3° posto: mangiare come un leone e pesare come una gazzella
Se il mare asciuga, la montagna ti scolpisce come un tocco di legno. Dai già citati pizzoccheri alla polenta taragna con le costine, passando per salami paesani, saporite bresaole affumicate, prosciutti di montagna e… montagne di cioccolato fondente. Ciò che in pianura farebbe guadagnare chili a raffica da queste parti a mala pena riesce a placare la fame atavica del ciclista, che tutto brucia in salita, grassi corporei compresi. Barretta energetica? No grazie, qui c’é una bella fetta di magnucca, il formaggio alpino più buono che c’é.

Incontri ad alta quota

2° posto: sbirciare chi fa cosa e cosa fai tu su Strava
Beata solitudo, sola beatitudo. Ovvero le salite è meglio soffrirsele tutte da soli. Ma poi sai che c’é? Si fa un giro nella piazza virtuale di Strava, il social dei ciclisti di tutto il mondo, e si vede se sei stato l’uomo o la donna più veloce di sempre in quel dato pezzo di strada (che qui si chiama segmento) o se tra le persone che segui sei nella top ten degli scalatori del mese. Ebbene mi batte solo super-Paola che queste vacanze le ha fatte coraggiosamente sull’Appenninica e ha macinato più di 40.000 mt di dislivello! Tra le donne del mio giro di conoscenze di Strava io mi attesto in seconda posizione con oltre 12.000 metri scalati, quasi tutti qui a Madesimo, in una manciata di Km. Mica bubbole!

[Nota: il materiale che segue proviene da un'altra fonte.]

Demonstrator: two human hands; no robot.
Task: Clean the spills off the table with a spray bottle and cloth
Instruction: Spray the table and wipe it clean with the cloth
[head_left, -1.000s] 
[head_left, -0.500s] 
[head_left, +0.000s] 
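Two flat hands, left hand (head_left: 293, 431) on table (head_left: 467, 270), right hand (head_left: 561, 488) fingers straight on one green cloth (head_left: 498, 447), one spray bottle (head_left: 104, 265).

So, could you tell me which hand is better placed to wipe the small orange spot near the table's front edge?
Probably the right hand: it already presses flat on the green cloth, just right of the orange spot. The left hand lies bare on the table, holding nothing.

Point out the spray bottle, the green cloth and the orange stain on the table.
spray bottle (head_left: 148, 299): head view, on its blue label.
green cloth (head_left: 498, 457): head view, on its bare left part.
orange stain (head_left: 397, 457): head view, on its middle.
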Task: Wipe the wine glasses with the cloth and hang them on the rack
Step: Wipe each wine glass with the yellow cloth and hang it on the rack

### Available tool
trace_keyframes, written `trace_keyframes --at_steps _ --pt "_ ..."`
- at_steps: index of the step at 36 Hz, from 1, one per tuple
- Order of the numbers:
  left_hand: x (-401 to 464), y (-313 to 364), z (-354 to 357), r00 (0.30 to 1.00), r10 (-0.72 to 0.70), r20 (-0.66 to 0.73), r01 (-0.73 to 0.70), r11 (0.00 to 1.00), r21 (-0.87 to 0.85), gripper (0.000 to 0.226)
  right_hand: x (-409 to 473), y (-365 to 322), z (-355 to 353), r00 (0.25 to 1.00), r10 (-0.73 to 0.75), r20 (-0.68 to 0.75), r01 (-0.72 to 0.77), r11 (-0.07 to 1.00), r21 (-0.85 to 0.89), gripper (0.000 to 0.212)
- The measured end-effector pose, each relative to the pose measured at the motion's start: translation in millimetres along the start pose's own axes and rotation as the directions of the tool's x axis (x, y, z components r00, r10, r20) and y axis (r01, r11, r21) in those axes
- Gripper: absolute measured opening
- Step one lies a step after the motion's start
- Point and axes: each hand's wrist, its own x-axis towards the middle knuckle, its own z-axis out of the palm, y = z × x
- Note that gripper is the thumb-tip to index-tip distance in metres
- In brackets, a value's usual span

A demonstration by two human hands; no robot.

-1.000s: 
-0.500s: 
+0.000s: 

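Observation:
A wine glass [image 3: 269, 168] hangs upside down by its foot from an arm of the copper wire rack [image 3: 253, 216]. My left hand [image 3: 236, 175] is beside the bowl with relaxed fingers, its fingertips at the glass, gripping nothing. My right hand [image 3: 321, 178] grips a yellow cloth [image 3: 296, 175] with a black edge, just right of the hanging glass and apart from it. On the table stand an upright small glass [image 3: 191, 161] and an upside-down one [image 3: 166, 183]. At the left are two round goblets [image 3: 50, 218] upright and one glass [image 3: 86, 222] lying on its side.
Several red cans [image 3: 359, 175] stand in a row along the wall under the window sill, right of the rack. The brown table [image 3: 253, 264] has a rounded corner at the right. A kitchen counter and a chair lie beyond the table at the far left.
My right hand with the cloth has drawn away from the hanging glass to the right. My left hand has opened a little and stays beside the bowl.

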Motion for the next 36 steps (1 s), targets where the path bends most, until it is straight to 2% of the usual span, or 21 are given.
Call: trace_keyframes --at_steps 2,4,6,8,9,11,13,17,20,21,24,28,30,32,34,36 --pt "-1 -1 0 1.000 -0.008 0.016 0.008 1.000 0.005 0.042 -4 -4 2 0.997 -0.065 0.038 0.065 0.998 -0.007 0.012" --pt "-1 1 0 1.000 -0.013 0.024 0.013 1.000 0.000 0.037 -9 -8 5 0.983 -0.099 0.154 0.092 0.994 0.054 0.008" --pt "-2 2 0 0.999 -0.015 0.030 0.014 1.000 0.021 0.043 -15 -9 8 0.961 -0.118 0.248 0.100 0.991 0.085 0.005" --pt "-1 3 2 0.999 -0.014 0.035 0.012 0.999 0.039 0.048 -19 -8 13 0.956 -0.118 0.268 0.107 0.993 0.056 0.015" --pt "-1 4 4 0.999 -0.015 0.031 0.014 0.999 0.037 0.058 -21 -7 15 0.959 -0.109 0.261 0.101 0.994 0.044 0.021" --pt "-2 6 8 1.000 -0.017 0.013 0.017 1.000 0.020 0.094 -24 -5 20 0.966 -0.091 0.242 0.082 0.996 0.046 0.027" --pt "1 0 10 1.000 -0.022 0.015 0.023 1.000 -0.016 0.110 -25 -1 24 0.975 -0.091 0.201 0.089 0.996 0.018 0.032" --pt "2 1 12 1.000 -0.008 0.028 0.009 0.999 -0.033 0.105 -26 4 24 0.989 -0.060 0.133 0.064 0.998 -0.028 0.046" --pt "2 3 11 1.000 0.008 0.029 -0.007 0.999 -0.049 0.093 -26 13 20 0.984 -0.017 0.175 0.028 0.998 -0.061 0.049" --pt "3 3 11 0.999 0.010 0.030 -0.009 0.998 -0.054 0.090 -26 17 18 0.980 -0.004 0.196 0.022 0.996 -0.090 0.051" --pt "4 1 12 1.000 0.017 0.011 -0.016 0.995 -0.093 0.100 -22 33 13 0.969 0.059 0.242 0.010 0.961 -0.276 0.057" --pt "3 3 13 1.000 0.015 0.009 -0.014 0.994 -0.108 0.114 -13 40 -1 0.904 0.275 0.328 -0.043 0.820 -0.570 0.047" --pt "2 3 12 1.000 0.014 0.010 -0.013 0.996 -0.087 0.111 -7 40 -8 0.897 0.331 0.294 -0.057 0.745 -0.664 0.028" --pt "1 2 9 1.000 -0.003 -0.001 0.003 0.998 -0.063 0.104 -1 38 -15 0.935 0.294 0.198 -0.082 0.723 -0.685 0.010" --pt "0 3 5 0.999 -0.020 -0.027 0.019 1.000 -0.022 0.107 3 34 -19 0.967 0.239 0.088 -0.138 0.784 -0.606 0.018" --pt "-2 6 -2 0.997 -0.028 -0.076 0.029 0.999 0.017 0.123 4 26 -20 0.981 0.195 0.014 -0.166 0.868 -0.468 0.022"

Alcune esaltanti prestazioni in alta montagna registrate da Strava… la corona indica: sei la donna più veloce che è passata mai di qui!

1° posto: scalare i Passi
Chi non ha la foto sotto al cartello di un Passo d’alta montagna alzi la mano. Ebbene io fino a 10 giorni fa l’avrei alzata, ma oggi ho ben due medaglie da sfoggiare sul petto della grimpeur in erba: ho fatto il Passo Spluga. Da Madesimo la prima volta in buona compagnia e poi, in solitaria, dal più basso Campodolcino. Impagabile la vista della bandiera che si staglia nel cielo blu. Dopo 1739 mt di dislivello in soli 24 km o ti appare la Madonna o si diventa patriottici. Io propendo per la trasfigurazione laica.
Di lamiera spesso scolorita o tempestato di adesivi irrispettosi, il cartello che riporta il nome del Passo è, per il ciclista che l’ha conquistato, sacro e desiderabile come il gonfalone del Palio di Siena.

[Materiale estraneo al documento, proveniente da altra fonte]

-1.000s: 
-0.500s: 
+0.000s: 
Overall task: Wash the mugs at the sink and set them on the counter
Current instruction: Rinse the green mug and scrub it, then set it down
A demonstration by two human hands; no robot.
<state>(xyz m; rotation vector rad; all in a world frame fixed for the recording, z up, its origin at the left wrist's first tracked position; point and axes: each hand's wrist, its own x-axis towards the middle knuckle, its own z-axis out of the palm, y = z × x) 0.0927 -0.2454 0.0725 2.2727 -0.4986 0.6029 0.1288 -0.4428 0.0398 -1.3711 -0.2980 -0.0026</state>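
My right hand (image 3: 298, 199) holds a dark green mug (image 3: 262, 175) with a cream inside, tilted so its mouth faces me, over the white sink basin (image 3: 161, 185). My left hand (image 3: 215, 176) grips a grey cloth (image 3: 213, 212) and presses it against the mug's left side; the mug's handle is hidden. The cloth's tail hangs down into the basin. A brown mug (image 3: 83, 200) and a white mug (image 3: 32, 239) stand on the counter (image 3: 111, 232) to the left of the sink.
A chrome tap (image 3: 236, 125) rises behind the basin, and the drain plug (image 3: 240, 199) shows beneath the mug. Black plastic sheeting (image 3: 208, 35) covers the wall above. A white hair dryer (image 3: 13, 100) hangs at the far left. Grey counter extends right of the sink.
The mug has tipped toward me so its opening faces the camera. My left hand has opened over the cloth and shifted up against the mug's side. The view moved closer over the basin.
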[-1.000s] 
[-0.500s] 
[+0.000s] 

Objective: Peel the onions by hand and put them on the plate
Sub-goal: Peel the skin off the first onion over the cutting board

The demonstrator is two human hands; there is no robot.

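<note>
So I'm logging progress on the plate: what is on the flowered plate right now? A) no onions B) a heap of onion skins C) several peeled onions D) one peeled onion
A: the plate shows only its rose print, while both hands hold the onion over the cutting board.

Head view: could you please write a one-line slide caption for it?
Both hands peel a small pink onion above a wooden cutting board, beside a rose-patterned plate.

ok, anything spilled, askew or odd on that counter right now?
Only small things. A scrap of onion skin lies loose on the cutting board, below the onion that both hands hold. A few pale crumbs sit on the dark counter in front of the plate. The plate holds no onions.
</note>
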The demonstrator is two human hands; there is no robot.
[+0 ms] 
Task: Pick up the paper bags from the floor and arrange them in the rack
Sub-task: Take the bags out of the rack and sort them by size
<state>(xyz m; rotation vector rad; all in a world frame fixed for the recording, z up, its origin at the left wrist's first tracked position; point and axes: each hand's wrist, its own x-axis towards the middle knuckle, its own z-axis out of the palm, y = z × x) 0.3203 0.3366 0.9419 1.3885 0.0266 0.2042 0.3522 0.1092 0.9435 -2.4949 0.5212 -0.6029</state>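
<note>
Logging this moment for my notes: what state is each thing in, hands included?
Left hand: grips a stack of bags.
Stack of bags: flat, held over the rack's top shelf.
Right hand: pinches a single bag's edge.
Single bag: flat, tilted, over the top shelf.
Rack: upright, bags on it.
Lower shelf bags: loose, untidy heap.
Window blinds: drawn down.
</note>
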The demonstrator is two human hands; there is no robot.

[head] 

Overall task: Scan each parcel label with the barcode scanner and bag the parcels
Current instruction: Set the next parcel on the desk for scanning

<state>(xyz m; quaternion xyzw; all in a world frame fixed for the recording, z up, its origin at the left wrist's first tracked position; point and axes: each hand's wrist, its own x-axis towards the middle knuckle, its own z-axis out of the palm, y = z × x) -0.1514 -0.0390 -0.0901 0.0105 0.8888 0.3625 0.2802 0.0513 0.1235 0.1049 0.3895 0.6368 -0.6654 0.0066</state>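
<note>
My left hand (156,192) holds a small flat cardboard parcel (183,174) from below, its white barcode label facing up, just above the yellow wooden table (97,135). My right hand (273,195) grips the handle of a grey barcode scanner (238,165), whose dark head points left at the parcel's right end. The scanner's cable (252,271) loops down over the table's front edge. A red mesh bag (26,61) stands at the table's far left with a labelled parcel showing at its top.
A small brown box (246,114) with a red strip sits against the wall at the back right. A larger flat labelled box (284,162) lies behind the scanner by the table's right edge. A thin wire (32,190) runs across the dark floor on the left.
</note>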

In posa per la foto ricordo al Passo Spluga

Apprezzati quindi i 10 comandamenti della felicità del ciclista montano, non resta che mettere alla prova, proprio come Moser dopo il record dell’ora a Città del Messico, la rinnovata prestanza muscolare guadagnata in quota anche sul “più impegnativo” livello del mare. Al Vigorelli? No-no, il test post montagna avverrà esclusivamente nel “mio” Velodromo al Parco Nord. Variante in salita… arrivoooo!!!